Justice et culpabilité sont pareillement relatives. La délivrance se fait au prix du retournement du policier en criminel. L’horreur du « sans issue » et de la destruction du Bien est totale. Car c’est un film sur les épreuves et le questionnement de la morale. Ainsi Fabio Testi est l’homme naturel. Il doit bouger sans cesse. Son curseur moral est une girouette. Sa pureté d’animal sauvage en cage puis tenu en laisse est confronté à celle du catholique énervé Oliver Reed qui se bat contre des moulins et contre sa conscience par exemple après le sacrifice de son fidele le gardien de prison. La perte de sa femme (Agostina Belli – mariale) amène Reed à des pics de violence : il lance une veste ou brandit un revolver. Le froid est une calamité et les morts sont tous difficiles à enterrer : l’industriel assassinné, l’ami braqueur de l’ouverture... Les mouvements de caméra arpentent les lieux et les visages pour y retrouver une innocence perdue ou impossible, ce qu’évoque aussi la musique de Morricone.

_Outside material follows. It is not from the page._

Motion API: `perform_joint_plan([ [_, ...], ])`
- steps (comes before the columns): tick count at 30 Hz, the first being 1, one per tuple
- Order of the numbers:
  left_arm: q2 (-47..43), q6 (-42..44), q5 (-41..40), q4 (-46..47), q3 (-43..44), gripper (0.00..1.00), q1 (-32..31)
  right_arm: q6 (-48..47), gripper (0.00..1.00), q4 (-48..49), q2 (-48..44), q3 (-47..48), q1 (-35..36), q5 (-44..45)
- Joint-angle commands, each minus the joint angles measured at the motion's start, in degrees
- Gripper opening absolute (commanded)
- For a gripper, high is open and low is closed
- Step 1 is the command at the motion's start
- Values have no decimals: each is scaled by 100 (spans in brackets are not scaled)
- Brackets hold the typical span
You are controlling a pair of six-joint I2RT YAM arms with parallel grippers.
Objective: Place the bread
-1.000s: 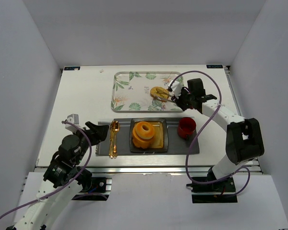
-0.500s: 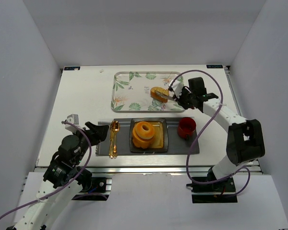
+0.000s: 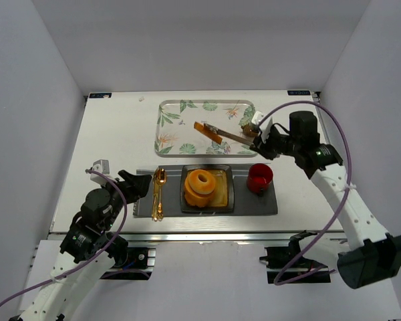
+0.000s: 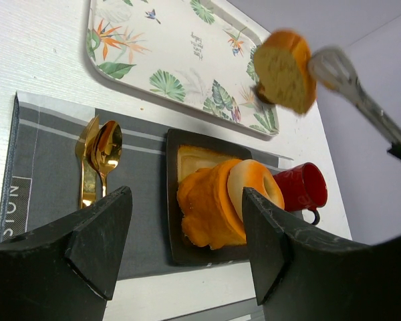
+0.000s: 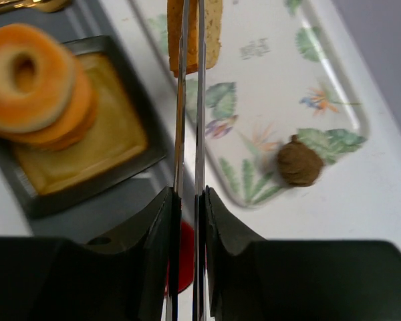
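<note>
White table [image 3: 113, 134], plain walls [image 3: 200, 47], seemingly pale grey

The white tabletop [image 3: 120, 134] holds two big flat things. A tray [image 3: 187, 130] with green leaves and birds painted on it lies at the far side. A dark grey striped placemat [image 3: 247, 204] lies near the front edge, close to the tray but not touching it.

A robotics lab booth: plain white walls [image 3: 33, 100] box in a white table [image 3: 120, 134] (aluminium rail [image 3: 187, 236] at its near edge).
</note>
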Motion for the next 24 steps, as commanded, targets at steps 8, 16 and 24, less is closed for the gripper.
perform_joint_plan([
  [8,182,86,51,187,52,76,-1,30,7,-1187,-1245,-540,349,-873],
  [16,121,69,43,108,70,76,-1,-172,6,-1433,-1544,-611,560,-864],
  [24,68,51,34,108,61,76,-1,-620,8,-1644,-1790,-865,709,-776],
])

Le film fonctionne avec une ironie terrible sur l’amitié trahie et retournée en exécution forcée. Le Mal peut s’identifier à la raison d’Etat qui coïncide avec la Liberté et le Bien à la fin de façon terrible et déchirante mais aussi annoncée par le poème Liberté d’Éluard dont le film entier illustre pleinement les caractéristiques à la fois de militantisme, de pugnacité et de résignation. Les vers « Sur les sueurs de l’orage » et « Sur la solitude nue » sont particulièrement proches du climat visuel et de la tonalité du film. L’inscription du poème au tableau noir redoublant le premier vers du poème (« Sur mes cahiers d’écolier ») et en négatif par le rêve illusoire de libération politique avec la passeuse révolutionnnaire. La valeur poétique de la désillusion politique est en rapport direct avec le jeu poétique et le personnage à l’avenant de Fabio Testi, toujours une idée de l’homme libre et innocent en même temps qu’un homme traqué et fragile.

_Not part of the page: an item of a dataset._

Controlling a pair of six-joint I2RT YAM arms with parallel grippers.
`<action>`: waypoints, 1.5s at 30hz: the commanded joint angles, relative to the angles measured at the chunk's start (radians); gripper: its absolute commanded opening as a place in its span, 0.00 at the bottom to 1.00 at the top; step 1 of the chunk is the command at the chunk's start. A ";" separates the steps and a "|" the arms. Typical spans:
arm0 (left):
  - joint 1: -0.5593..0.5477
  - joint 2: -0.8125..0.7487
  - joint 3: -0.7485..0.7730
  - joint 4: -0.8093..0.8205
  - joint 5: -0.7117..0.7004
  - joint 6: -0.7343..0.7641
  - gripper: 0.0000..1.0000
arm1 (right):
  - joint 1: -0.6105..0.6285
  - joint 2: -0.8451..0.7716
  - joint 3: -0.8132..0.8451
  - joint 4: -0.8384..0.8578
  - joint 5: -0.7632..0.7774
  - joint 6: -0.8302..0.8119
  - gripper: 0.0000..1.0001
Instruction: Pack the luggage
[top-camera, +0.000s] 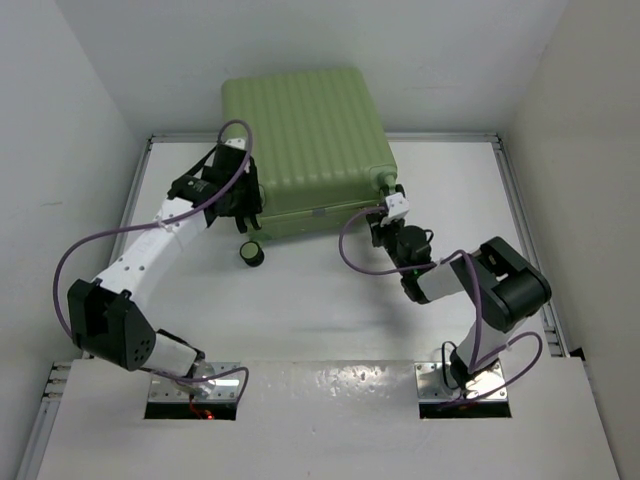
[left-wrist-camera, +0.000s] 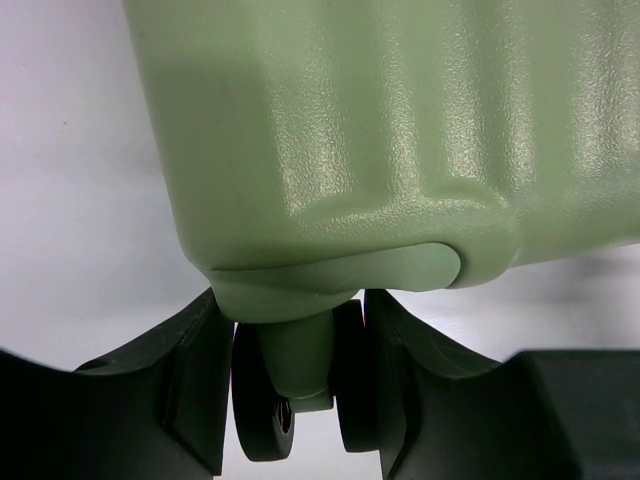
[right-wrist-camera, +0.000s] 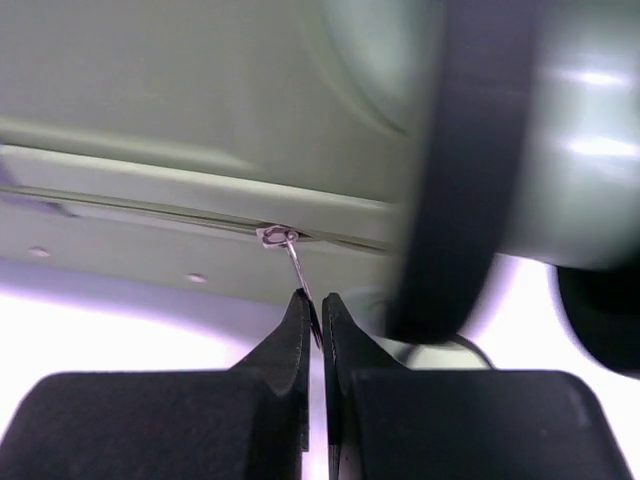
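The left tool (left-wrist-camera: 297, 350) grasps the green luggage (top-camera: 300, 130) by its near-left wheel (left-wrist-camera: 258, 400), the right tool (right-wrist-camera: 312, 310) pinches its zipper pull (right-wrist-camera: 297, 265); brace firmly and draw the pull straight along the seam (right-wrist-camera: 140, 203).

**Item:** large light-green hard-shell suitcase (top-camera: 300, 140). Ribbed outer shell, rounded corners, pebbled finish.
**State:** closed, both halves together.
**Pose:** lying flat, broad ribbed face up, wheel end toward near side.
**Location:** far middle of white desk (top-camera: 300, 310), far part overlapping desk's back edge.
**Fittings:**
- Small black twin caster wheel (left-wrist-camera: 255, 400) on green stem under rounded corner.
- Silver zipper pull (right-wrist-camera: 292, 262) hanging from seam on side wall, close to another wheel.
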 joint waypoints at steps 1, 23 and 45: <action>0.073 0.084 -0.001 0.031 -0.059 0.079 0.00 | -0.126 -0.070 -0.021 0.105 0.240 -0.001 0.00; 0.143 0.240 0.099 0.088 -0.173 0.182 0.00 | -0.553 0.045 0.156 0.089 -0.166 0.051 0.00; 0.194 0.324 0.037 0.376 -0.095 0.490 0.00 | -0.555 0.597 0.988 -0.071 -0.382 0.389 0.00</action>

La lucidité à l’oeuvre dans tout le film est d’un pessimisme critique constant : la pop star tuée avec de la drogue et spécialiste de la traite des blanches à l’opposé de sa chanson sirupeuse mais poignante par rapport au sujet du film, la police française robotique, l’enfer vétuste de la prison, les méchants cachés derrière les prolétaires siciliens du crime, les difficultés à faire vivre sa famille du prisonnier devenu fou... Le pessimisme critique a une dimension politique qu’il est posible de rapprocher de celle d’un Francesco Rosi dans la même période du cinéma italien. Ce pessimisme est marqué par une noirceur d’abord visuelle dans un film presque contemporain de Revolver comme Uomini contro à propos de la mort permanente sur les champs de bataille encombrés avec des objecteurs de concience amers comme Alain Cuny rejoignant le personnage de Fabio Testi mais sans la dimension ironique et la liberté de pensée par rapport aux impératifs du P.C.I. présente dans Revolver.